Work item:
Go through the listing beneath this task and return every line that carries the string "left".
══ Data excerpt ══
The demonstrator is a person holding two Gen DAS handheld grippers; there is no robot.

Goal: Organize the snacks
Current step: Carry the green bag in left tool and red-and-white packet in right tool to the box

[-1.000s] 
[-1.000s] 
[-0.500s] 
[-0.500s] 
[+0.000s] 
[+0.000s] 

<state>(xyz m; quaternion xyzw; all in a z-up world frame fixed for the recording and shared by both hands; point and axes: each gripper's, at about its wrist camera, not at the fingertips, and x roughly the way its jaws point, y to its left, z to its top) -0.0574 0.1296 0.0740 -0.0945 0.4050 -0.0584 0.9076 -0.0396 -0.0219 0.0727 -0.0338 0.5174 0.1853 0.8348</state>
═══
Finished exercise:
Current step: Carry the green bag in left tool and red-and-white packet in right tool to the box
<state>(xyz m; quaternion xyzw; all in a z-up world frame fixed for the recording and shared by both hands; point and axes: each gripper's, at about its wrist camera, not at the fingertips, and x roughly the way its jaws point, y to its left, z to its top) -0.0574 0.1296 0.0740 -0.0945 0.4050 -0.0584 0.9076 -0.0396 -0.0219 0.0727 -0.0338 0.5174 0.1853 0.8348</state>

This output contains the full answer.